Melihat Rencana Penerbitan Perppu PKPU dan Kepailitan di Masa Kedaruratan Bencana
Kolom

Melihat Rencana Penerbitan Perppu PKPU dan Kepailitan di Masa Kedaruratan Bencana

Perppu nantinya akan diintegrasikan menjadi Bab khusus Kedaruratan Bencana dalam perubahan Undang-Undang Kepailitan dan PKPU.

Bacaan 7 Menit

Domain untuk mendefinisikan keadaan “hal ihwal kegentingan yang memaksa” itu merupakan kewenangan Presiden.

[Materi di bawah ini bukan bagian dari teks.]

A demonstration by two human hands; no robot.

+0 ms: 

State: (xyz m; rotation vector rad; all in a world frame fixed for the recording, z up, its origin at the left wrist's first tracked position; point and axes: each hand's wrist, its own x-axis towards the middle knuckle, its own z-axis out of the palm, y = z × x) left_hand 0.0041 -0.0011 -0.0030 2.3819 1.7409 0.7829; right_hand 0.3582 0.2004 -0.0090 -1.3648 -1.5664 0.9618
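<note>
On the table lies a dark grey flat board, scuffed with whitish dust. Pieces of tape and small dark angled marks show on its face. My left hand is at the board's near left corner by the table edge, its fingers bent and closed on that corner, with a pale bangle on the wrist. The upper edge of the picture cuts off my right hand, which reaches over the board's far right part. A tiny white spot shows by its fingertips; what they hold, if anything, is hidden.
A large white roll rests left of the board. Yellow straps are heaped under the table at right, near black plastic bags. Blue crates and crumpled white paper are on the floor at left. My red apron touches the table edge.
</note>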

Namun menurut Jimly Asshiddiqie (2007:282) syarat materiil dalam penetapan Perppu adalah: a) ada kebuntuan yang mendesak atau bertindak (reasonable necessity); b) waktu yang tersedia terbatas (limited time) atau terdapat kegentingan waktu; c) tidak tersedia alternatif atau menurut penalaran yang wajar (beyond reasonable doubt) alternatif lain diperkirakan tidak dapat mengatasi keadaan, sehingga penetapan Perpu adalah satu-satunya cara untuk mengatasi keadaan tersebut (baca juga Bagir Manan, 1999:60),

Dengan demikian pandangan yang menyatakan bahwa lahirnya Perppu Kepailitan dan PKPU merupakan bentuk intervensi atau menabrak kewenangan yudikatif Mahkamah Agung jelas tidak berdasar dan merupakan kekeliruan dalam berlogika.

Selanjutnya, hukum kepailitan dan PKPU berlaku Undang-Undang Nomor 4 Tahun 1988 yang merupakan pengesahan dari Perpu No. 1 Tahun 1998, yang kemudian diganti dengan Undang-Undang Nomor 37 Tahun 2004 tentang Kepailitan dan Penundaan Kewajiban Pembayaran Utang.

Mudahnya syarat permohonan kepailitan dan PKPU yang ujung akhirnya kepailitan dalam UU No. 37/2004 itu telah menempatkan negara dalam keadaan darurat kepailitan. Hal ini tentu tidak saja membahayakan pembangunan ekonomi nasional, tetapi juga akan menurunkan tingkat kesejahteraan masyarakat sebagai akibat hilangnya lapangan kerja di sektor formal. Untuk itu, mengubah syarat permohonan kepailitan dan PKPU harus dilakukan agar menjadi lebih terukur.

Penundaan Permohonan Kepailitan dan PKPU

Sejak diterbitkannya Keputusan Presiden Nomor 12 Tahun 2020 tentang Penetapan Bencana Nonalam Penyebaran Corona Virus Disease 2019 (Covid-19) Sebagai Bencana Nasional, sesungguhnya secara nasional berada dalam keadaan kahar (force majeure). Dalam kondisi ini memang tidak serta merta dapat dijadikan alasan untuk membatalkan suatu perjanjian yang telah dibuat, karena adanya asas kekuatan mengikatnya suatu perjanjian (Pacta Sunt Servanda) yang diatur dalam Pasal 1338 KUHPerdata.

Meskipun demikian, debitur harus diberikan kesempatan untuk tetap menjalankan usahanya (going concern) dengan berbagai kemudahan dari kreditur-krediturnya, yaitu antara lain melalui restrukturisasi utang dengan tenor yang lebih panjang dan/atau pengecilan hingga penghapusan bunga utangnya. Namun, jika hal ini tidak dapat dilakukan antara debitur dengan kreditur melalui negosiasi bilateral, maka pemerintah dapat melakukan intervensi dengan memberikan kelonggaran (relaksasi) dalam pembayaran utang dan/atau kewajiban selama pandemi Covid-21 agar tidak merugikan kreditur.

Dalam hal ini, Pemerintah telah memberikan releksasi melalui penerbitan Peraturan Otoritas Jasa Keuangan Nomor 11/POJK.03/2020 tentang Stimulus Perekonomian Nasional Sebagai Kebijakan Countercyclical Dampak Penyebaran Corona Virus Disease 2019. POJK ini memberikan fleksibilitas bagi perbankan untuk menetapkan skema restrukturisasi kredit, termasuk jangka waktu perjanjian restrukturisasi. Sehingga dapat disesuaikan dengan kebutuhan masing-masing debitur yang terdampak Covid-19. Langkah ini diharapkan membantu perbankan dalam menata kinerja keuangannya terutama dari sisi mitigasi resiko kredit.